EXERCISE DIRECTIONS – Where a line of the records contains the word "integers", show that line.

------------------------------------------------------------------------

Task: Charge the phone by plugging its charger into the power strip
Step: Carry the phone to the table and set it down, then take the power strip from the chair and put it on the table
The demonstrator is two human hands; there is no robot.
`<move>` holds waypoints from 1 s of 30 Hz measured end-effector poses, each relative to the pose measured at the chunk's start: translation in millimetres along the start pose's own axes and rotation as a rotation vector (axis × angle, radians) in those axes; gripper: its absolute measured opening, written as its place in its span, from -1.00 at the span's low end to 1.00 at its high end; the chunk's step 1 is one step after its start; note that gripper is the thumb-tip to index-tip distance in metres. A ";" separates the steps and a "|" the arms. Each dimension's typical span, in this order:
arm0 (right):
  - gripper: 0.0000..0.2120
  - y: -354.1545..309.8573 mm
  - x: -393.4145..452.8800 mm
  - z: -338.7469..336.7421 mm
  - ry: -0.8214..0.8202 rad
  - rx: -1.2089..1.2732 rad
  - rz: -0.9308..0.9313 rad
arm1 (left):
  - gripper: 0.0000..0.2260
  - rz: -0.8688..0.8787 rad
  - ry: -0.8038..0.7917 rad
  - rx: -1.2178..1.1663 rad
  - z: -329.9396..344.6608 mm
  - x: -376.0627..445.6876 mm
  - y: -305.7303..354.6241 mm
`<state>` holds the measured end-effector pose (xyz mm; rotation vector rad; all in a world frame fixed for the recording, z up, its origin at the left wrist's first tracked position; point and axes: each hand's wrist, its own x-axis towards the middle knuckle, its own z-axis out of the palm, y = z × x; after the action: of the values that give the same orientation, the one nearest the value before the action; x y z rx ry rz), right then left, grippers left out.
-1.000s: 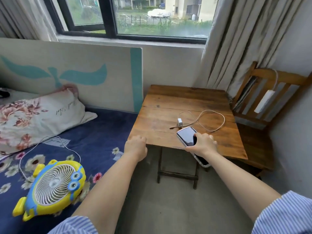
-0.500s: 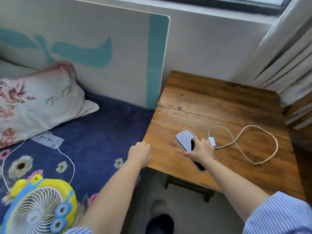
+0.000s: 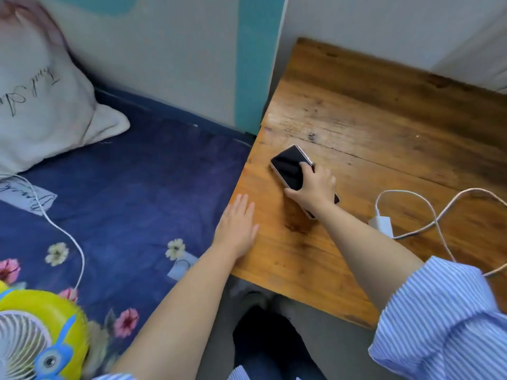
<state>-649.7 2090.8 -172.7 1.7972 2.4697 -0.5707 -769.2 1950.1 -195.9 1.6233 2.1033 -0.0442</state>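
A dark-screened phone [image 3: 289, 167] in a pale case lies on the wooden table [image 3: 370, 127] near its left edge. My right hand [image 3: 312, 187] rests on the phone's near end, fingers wrapped around it. My left hand [image 3: 237, 224] lies flat and open at the table's left edge, touching the wood. The white charger block [image 3: 382, 226] sits right of my right forearm, its white cable [image 3: 436, 212] looping off to the right. No power strip is in view.
A bed with a dark blue flowered sheet [image 3: 131, 193] borders the table on the left, carrying a pillow [image 3: 41, 105], a yellow and blue fan [image 3: 35, 335] and its white cord [image 3: 63, 231]. A headboard panel [image 3: 170, 50] stands behind. Grey floor and a dark shoe [image 3: 263, 333] lie below.
The camera has moved closer and tilted down; window and chair left the view. My right hand slid the phone left along the table, away from the charger. My left hand opened flat.
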 end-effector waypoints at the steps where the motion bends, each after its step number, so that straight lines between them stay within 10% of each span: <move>1: -0.44 1.5 5.7 4.6 0.000 0.002 -0.006 | -0.47 -0.003 -0.011 -0.003 7.1 3.0 2.0; 16: -0.64 47.2 -34.3 -58.2 -0.029 0.035 -0.070 | -0.60 -0.023 0.009 0.218 -59.0 0.8 68.6; 30: -0.71 273.4 -157.1 -277.8 0.442 0.058 0.169 | -0.77 0.414 0.285 0.386 -156.1 1.8 393.4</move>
<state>-293.4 2106.1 49.6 2.3451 2.5311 -0.2562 -462.4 2116.5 43.5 2.3953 1.9967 -0.0907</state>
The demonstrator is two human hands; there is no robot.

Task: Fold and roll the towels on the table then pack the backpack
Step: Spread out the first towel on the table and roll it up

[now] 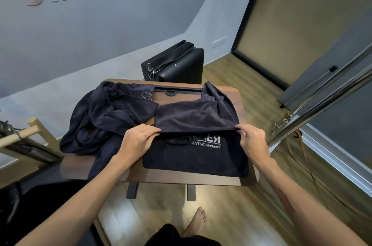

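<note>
Early going: left hand (pixel 138 137) and right hand (pixel 252 138) pinch the towel (pixel 197 117) edge mid-fold. Beyond the left grip, crumpled towels (pixel 104 117) wait; nothing rolled or packed yet.

Grey wall (pixel 80 30), wooden floor (pixel 231 201)

The wall (pixel 80 24) carries raised lettering reading "STATION". The dark towel (pixel 193 157) bears white mirrored print, "Powered by THE", beneath a larger, partly covered logo that is not legible.
</note>
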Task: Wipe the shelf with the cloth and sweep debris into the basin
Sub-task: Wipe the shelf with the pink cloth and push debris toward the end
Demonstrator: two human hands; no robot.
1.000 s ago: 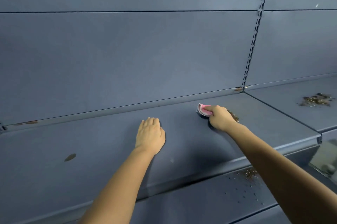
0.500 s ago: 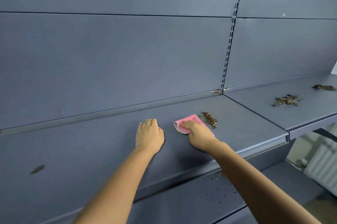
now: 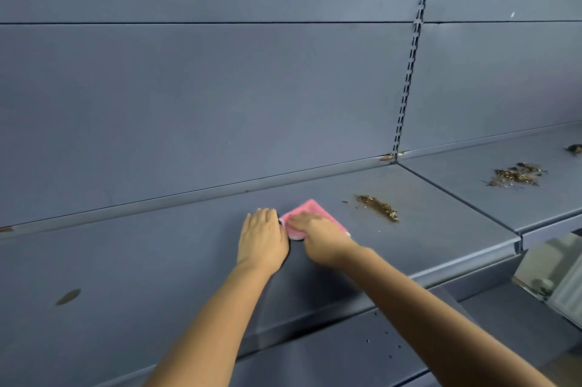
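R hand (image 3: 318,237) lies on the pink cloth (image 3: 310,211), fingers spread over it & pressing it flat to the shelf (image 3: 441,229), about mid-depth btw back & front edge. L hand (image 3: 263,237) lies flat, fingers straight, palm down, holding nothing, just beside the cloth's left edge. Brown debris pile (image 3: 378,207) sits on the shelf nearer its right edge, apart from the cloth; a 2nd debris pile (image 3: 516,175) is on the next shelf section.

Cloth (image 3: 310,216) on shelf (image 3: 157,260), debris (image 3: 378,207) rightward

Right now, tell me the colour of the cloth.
Pink, with a whitish edge. The cloth lies on the shelf under the right hand, seen in the head view.
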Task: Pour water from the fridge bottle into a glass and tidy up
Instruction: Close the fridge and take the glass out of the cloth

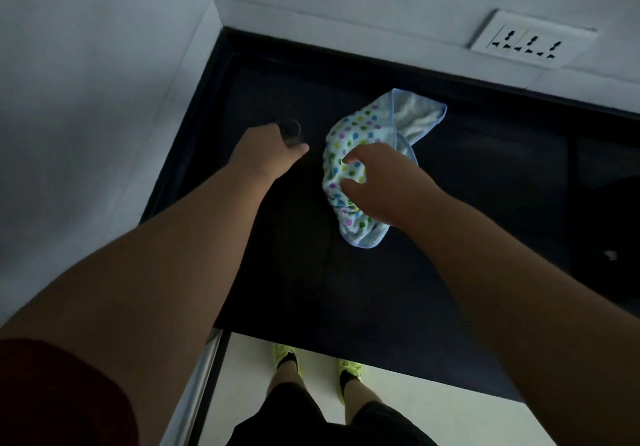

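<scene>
A clear glass [292, 129] stands on the black counter [311, 272] near the left wall. My left hand [268, 149] is wrapped around it, and most of the glass is hidden behind the hand. To its right lies a crumpled light-blue towel with coloured dots [349, 140]. My right hand [384, 185] rests on the towel's lower half, with curled fingers gripping the cloth. No bottle is in view.
A white wall runs along the left and back of the counter. A white triple power socket [531, 40] sits on the back wall at the right. My feet in yellow shoes [313, 364] stand on the pale floor below the counter's front edge.
</scene>
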Available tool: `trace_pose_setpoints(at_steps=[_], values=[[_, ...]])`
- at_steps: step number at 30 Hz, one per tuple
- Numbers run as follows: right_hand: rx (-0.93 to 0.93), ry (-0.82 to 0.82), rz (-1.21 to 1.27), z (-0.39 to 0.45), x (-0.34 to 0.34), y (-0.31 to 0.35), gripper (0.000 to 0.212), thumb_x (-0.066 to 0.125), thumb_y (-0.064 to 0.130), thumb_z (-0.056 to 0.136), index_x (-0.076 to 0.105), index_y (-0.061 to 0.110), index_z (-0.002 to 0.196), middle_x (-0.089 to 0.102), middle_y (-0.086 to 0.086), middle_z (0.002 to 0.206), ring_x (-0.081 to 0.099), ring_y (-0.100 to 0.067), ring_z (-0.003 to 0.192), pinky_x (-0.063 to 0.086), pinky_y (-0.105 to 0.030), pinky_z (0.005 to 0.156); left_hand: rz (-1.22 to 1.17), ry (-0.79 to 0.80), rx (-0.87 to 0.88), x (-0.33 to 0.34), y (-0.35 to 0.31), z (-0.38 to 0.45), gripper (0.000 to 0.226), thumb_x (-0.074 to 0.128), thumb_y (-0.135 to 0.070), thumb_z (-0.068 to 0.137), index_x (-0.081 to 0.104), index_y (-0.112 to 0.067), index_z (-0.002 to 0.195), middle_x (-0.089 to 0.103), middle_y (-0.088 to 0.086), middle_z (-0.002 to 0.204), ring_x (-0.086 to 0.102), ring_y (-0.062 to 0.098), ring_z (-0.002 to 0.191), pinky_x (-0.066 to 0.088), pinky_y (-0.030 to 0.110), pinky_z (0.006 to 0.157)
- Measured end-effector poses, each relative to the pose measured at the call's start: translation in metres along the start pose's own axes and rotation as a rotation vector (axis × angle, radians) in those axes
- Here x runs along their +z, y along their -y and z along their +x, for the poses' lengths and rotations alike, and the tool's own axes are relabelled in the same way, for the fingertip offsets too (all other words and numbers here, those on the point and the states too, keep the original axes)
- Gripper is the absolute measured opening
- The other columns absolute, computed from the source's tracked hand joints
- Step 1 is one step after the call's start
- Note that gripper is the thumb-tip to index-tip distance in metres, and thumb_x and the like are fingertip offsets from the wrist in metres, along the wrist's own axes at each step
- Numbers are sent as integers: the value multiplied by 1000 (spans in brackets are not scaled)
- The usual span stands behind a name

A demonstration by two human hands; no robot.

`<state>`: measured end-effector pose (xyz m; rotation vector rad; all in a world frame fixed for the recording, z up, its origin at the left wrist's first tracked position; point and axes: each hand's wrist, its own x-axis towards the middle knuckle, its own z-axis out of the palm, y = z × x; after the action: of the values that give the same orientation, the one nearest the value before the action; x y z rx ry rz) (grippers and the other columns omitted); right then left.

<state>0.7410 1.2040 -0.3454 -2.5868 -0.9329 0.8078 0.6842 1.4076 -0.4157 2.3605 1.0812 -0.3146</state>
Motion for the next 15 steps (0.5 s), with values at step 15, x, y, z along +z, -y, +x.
trace_pose_setpoints(at_steps=[15], values=[[-246,61,241,-80,-72,7,71,77,23,85,44,37,146,61,15,125,62,-8,111,47,-18,82,58,-23,538,-77,-62,-180,31,82,-41,84,67,-26,107,62,-8,103,62,14,91,50,31,80]])
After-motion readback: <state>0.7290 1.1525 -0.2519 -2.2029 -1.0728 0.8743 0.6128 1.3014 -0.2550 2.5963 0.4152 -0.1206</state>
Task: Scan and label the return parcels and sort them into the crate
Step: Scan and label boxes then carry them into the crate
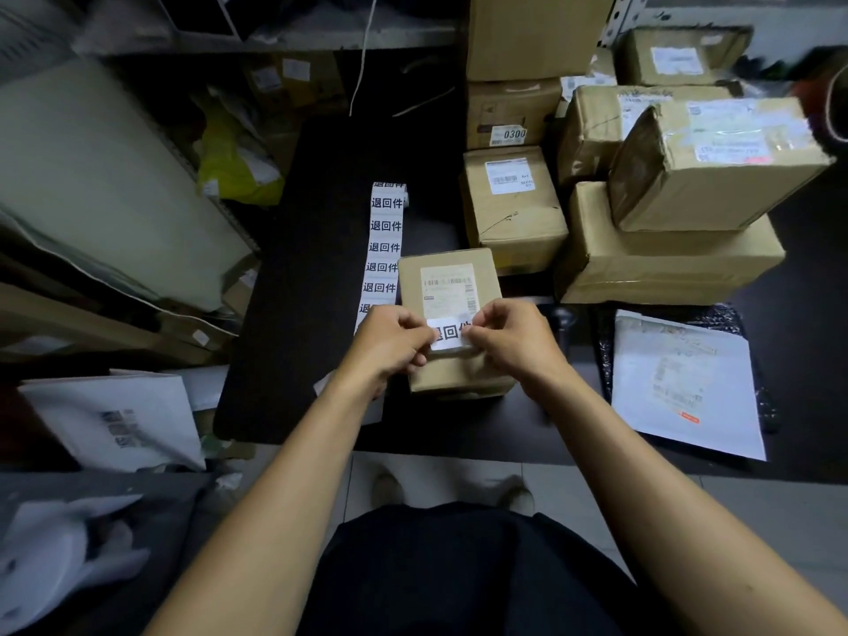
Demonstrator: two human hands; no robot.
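A small cardboard parcel (452,314) lies flat on the dark worktop (303,286), right in front of the person, its shipping label (449,289) facing up. Over its near half both hands hold one white return sticker (452,336): the left hand (390,344) pinches the sticker's left edge with curled fingers, the right hand (509,339) pinches the right edge the same way. Just left of the parcel a strip of matching stickers (383,247) runs away across the worktop. Behind and to the right stand stacked brown boxes (665,231), one marked 0300 (509,114). A white mailer bag (683,383) lies on bubble wrap at the right.
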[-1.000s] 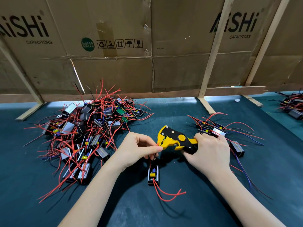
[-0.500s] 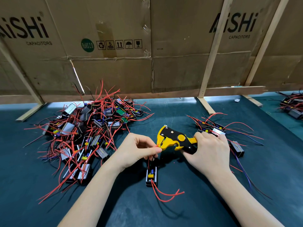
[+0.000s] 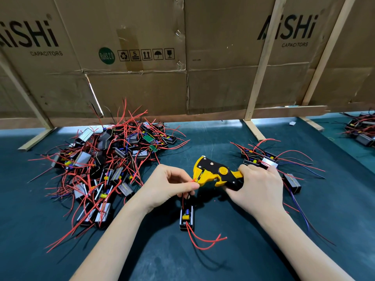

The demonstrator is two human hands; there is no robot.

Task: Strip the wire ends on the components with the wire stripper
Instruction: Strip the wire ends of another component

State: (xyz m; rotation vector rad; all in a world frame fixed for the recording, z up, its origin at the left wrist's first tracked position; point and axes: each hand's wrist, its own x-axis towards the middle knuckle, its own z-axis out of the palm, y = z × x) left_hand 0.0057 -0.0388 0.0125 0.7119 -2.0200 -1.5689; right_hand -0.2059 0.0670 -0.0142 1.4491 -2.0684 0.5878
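Observation:
My right hand [image 3: 257,189] grips the handles of a yellow and black wire stripper [image 3: 215,173], jaws pointing left. My left hand [image 3: 168,185] pinches a red wire, its tip sitting in the stripper's jaws. That wire runs down to a small black component [image 3: 186,218] with a yellow part, hanging below my left hand near the dark green mat [image 3: 223,260]. Two more red wires trail from its lower end onto the mat.
A big heap of components with red wires [image 3: 105,165] lies at the left. A smaller group [image 3: 269,163] lies behind my right hand, and another heap [image 3: 363,130] at far right. A cardboard wall on wooden struts [image 3: 257,78] closes the back.
The component has risen slightly toward my left hand, and the wire tip sits deeper in the jaws. Both hands stay almost in place.

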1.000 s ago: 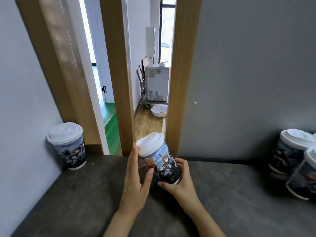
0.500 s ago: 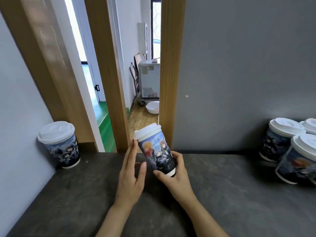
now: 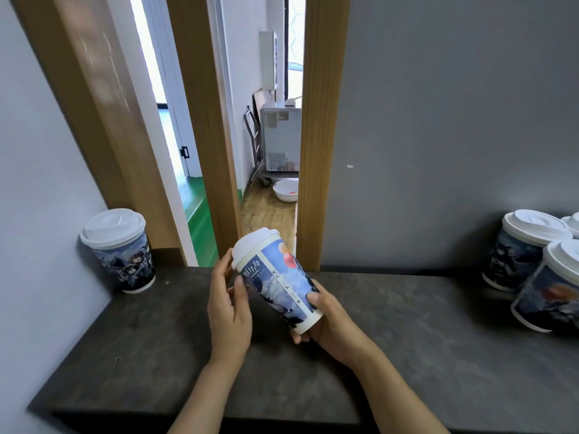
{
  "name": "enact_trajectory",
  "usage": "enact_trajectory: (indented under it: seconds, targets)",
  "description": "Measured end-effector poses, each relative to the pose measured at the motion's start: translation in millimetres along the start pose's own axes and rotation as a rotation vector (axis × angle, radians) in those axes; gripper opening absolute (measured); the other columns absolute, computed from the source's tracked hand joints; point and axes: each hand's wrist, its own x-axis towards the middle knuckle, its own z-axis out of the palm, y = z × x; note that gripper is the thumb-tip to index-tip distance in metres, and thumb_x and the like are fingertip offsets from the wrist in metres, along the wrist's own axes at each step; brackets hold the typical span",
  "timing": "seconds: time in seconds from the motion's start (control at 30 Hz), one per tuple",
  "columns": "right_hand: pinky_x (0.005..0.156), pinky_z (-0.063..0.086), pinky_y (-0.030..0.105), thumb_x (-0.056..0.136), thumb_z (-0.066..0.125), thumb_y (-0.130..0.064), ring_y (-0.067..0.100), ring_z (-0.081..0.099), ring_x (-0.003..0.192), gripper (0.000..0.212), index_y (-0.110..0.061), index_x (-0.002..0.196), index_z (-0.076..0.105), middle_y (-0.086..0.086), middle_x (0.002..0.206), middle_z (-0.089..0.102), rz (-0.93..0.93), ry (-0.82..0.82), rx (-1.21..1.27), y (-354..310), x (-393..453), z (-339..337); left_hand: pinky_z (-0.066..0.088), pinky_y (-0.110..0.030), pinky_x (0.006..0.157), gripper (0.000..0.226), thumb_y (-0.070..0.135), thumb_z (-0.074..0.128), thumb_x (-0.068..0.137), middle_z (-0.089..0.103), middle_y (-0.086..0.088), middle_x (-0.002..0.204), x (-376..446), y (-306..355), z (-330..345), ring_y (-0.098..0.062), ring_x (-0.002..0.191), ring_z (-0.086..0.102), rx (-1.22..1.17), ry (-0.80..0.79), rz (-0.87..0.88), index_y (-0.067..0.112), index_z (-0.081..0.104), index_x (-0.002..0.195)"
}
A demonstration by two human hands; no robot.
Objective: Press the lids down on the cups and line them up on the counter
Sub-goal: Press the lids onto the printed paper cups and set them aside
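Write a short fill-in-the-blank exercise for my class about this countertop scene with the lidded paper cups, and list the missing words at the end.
1. The held cup is tilted, with its lid leaning toward the person's ____ side.
2. The right hand grips this cup near its ____.
3. A single lidded cup stands on the counter in the far ____ corner.
4. The lid of the held cup is ____ in colour.

Missing words: left; base; left; white
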Motion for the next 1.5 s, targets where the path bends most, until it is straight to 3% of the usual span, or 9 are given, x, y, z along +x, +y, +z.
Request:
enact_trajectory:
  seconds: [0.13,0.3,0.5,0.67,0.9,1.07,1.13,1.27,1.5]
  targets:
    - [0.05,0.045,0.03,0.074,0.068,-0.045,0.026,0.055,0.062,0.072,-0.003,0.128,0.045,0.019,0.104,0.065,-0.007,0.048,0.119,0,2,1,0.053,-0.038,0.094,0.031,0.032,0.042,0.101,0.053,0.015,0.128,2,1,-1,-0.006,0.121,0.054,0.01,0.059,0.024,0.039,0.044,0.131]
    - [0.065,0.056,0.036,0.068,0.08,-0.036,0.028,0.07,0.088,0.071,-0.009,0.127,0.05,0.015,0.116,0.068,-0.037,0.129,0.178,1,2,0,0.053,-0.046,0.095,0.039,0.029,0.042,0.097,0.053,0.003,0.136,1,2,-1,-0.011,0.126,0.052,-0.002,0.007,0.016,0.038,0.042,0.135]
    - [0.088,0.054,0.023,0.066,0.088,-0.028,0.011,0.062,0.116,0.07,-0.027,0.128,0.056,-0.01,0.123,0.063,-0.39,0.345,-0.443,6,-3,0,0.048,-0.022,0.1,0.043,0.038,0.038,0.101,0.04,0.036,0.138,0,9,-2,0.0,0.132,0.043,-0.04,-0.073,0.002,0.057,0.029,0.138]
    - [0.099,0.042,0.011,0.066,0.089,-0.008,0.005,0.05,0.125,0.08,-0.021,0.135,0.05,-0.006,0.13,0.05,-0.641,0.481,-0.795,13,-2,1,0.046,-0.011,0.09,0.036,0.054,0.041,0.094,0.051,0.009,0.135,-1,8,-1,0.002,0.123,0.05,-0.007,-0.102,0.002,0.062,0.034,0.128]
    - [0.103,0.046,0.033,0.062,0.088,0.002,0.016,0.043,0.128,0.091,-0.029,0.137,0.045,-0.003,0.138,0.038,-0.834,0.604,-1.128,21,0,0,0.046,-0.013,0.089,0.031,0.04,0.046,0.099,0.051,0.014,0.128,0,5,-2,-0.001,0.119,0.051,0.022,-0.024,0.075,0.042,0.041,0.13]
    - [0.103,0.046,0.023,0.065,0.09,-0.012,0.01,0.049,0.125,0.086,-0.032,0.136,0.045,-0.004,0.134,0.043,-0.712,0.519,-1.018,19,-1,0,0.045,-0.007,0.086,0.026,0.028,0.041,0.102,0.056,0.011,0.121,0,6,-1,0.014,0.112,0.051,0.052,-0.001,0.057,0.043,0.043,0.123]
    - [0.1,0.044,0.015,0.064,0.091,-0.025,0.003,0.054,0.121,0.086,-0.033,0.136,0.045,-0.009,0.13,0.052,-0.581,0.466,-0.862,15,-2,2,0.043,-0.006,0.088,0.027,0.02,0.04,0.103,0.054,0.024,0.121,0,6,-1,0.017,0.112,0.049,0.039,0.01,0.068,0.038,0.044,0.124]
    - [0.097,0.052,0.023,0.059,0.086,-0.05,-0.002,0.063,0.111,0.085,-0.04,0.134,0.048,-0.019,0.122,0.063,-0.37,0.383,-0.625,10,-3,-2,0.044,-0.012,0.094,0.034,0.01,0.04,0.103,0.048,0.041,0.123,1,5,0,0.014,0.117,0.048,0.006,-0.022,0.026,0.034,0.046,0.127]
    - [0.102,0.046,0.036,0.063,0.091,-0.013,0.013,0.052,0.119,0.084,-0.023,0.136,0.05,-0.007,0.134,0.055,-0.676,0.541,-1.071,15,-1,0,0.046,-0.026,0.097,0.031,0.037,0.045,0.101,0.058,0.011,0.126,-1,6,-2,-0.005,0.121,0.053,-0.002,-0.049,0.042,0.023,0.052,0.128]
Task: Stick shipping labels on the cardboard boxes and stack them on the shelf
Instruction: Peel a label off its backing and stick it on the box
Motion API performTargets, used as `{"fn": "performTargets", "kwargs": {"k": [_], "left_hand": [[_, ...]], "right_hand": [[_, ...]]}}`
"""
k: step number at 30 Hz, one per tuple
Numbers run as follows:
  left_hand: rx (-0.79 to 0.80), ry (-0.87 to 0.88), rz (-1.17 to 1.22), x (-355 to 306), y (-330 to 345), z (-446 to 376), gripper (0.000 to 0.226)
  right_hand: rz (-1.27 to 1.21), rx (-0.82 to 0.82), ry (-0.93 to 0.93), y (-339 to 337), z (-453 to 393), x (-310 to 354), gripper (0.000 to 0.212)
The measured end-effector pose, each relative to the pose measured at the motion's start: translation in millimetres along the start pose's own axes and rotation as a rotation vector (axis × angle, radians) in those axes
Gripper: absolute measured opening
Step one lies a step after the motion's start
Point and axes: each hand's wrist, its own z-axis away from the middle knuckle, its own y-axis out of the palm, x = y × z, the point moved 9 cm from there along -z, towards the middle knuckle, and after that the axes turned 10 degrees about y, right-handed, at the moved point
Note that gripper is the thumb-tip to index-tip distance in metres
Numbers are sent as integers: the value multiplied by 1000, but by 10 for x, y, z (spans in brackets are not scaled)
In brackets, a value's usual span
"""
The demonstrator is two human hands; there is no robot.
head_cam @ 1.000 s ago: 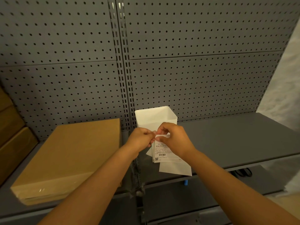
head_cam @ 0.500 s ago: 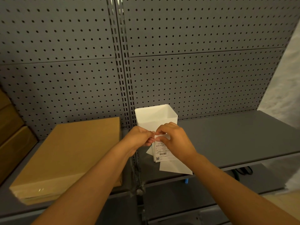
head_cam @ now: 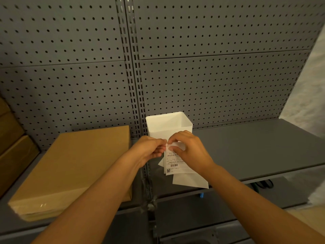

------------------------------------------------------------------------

ANSWER TO THIS TASK –
- Numbers are sent as integers: the value multiplied by 1000 (spans in brackets are not scaled)
Numbers are sent as integers: the value multiplied by 1000, but by 10 for x, y, z (spans in brackets are not scaled)

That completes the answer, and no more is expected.